PROVIDED DATA Start Marker

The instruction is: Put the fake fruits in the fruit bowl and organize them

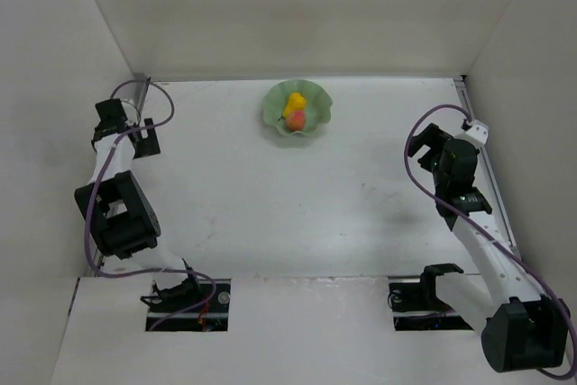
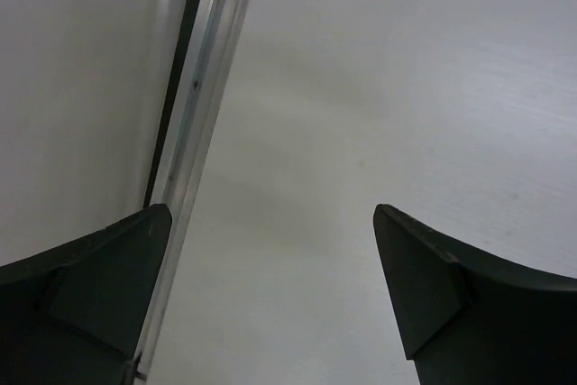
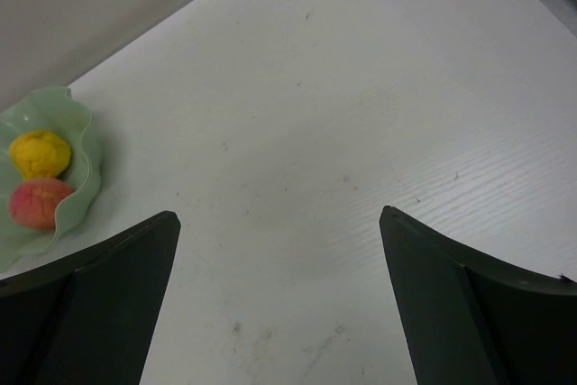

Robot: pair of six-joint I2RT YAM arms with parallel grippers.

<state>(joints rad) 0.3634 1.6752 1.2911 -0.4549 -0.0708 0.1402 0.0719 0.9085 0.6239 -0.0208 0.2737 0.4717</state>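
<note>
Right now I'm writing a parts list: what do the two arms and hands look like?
The left arm and right arm have white links and black joints, each trailing a purple cable. The left hand and right hand each have two dark, wedge-shaped fingers.

Light: even, diffuse, moderately bright.
Shadows: faint, soft-edged beside bowl (image 1: pixel 271 112).
Wrist views: fingers (image 2: pixel 81 304) dark, slightly blurred; table (image 3: pixel 361 132) grain sharp.
Top view: soft, low detail.
</note>
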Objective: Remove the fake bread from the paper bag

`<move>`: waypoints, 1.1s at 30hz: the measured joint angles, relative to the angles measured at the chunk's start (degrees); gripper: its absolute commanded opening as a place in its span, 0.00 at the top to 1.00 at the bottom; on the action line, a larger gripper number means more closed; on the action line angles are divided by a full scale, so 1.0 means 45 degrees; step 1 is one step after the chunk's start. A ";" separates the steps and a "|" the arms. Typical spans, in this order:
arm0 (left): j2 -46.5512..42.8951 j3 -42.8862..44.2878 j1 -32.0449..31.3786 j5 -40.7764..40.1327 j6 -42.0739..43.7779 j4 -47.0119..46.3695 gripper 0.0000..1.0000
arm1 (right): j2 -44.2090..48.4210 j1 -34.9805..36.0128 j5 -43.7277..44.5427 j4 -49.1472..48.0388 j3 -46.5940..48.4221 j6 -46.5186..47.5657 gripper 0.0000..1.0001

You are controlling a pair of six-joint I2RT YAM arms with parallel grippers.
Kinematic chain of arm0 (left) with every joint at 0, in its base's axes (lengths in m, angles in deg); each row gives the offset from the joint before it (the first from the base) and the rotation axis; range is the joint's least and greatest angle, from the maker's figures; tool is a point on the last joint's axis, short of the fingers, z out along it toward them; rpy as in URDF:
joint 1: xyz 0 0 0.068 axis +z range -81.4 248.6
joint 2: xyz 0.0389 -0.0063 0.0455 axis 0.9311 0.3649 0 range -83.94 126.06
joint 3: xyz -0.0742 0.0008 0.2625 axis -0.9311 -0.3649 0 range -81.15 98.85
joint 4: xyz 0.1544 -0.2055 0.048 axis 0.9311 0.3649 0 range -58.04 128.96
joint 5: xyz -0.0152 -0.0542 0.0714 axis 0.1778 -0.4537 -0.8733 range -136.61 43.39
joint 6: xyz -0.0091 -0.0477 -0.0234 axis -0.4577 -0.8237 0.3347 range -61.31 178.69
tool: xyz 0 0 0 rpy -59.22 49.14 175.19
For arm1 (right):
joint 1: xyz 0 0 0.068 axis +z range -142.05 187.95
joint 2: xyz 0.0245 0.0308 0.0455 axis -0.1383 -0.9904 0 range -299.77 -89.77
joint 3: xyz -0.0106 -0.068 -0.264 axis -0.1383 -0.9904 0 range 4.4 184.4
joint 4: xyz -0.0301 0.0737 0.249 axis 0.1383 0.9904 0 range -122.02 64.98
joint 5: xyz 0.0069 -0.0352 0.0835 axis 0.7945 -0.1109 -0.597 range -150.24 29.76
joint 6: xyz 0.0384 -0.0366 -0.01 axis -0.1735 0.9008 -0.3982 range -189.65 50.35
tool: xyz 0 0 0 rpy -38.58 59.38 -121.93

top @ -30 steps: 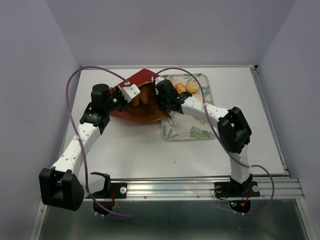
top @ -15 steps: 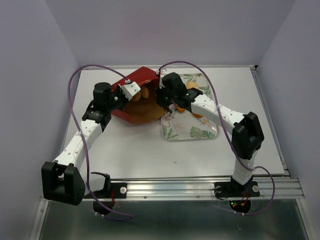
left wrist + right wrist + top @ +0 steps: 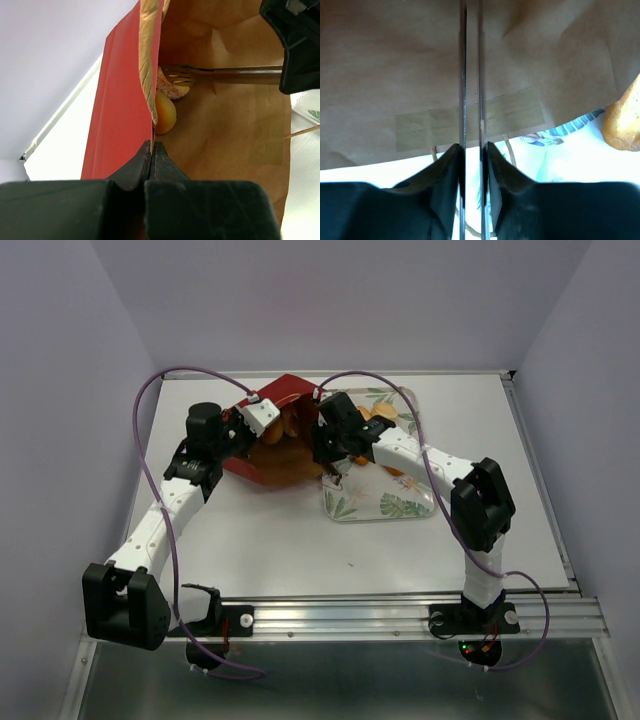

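Note:
The dark red paper bag [image 3: 250, 455] lies on its side with its brown inside open to the right. My left gripper [image 3: 151, 145] is shut on the bag's upper edge [image 3: 147, 75] and holds the mouth open; it also shows in the top view [image 3: 270, 420]. My right gripper [image 3: 472, 147] is shut on thin metal tongs [image 3: 462, 75] at the bag's mouth [image 3: 325, 448]. The tong tips [image 3: 175, 75] reach inside beside a sugared bread piece [image 3: 172, 89] and a round golden bun [image 3: 165, 114]. More bread [image 3: 378, 412] lies on the tray, and one piece [image 3: 622, 122] shows in the right wrist view.
The leaf-patterned tray [image 3: 385, 502] lies right of the bag, partly under the right arm. The bag's loop handle [image 3: 507, 145] lies over the tray's edge. White walls enclose the table on three sides. A purple cable [image 3: 150, 400] arcs above the left arm.
My right gripper swung back over the bag's mouth and now sits lower, with the tongs inside the bag. My left gripper lifted the bag's edge slightly toward the back.

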 measured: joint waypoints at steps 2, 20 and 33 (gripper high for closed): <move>0.0000 0.0000 -0.0024 0.0005 -0.0005 0.0000 1.00 | -0.0034 0.0000 0.0058 0.0146 0.0019 -0.0058 0.62; 0.0024 0.0005 -0.0034 0.0005 0.0005 0.0000 1.00 | -0.0850 0.0000 0.0831 0.0894 0.1112 0.0340 0.56; 0.0034 0.0005 -0.0034 -0.0034 0.0010 0.0000 1.00 | -0.1083 0.0000 0.1389 0.1443 0.1855 0.0884 0.54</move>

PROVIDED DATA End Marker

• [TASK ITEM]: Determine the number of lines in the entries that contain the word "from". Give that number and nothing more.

• [FINISHED TASK]: 2